Nur 120 km von Sankt Petersburg entfernt befindet sich eines der schönsten Verteidigungsbauwerke, die Burg von Wyborg. Dies ist die letzte vollständig erhaltene Festung im europäischen Stil auf dem Territorium Russlands und eines der atmosphärischsten Museen.

Entstehung der Burg in Wyborg

Am Ende des 13. Jahrhunderts begannen die Schweden den dritten Kreuzzug, der auf die karelischen Länder abzielte, die Verbündete von Groß-Novgorod waren. Nach der Unterdrückung des Widerstands der einheimischen Bevölkerung erreichten die Schweden die Ostsee, wo sie eine kleine Festung auf einer winzigen Insel in der Meerenge eroberten und niederbrannten.

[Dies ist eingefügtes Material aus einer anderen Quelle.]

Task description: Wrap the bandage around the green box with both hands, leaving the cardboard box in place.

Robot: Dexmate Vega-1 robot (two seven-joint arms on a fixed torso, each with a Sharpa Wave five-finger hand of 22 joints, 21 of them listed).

Zur Feier des Sieges gründeten die schwedischen Kreuzritter an dieser Stelle ihren Vorposten und nannten die Insel Burginsel. Ganz Westkarelien kam für fast 400 Jahre unter schwedische Kontrolle.

Geschichte der Festung

Die neue Burg erhielt den Namen Wyborg, was im Alt-Schwedischen "heilige Festung" bedeutet. Es war ein mächtiges Bauwerk mit Türmen und hohen Mauern, das auf einem Granitfelsen lag, der von Wasser umgeben war. Die Breite der Meerenge von der Festlandseite beträgt 25 m, und in der Nähe der Insel Tverdysh erreicht sie hundert Meter.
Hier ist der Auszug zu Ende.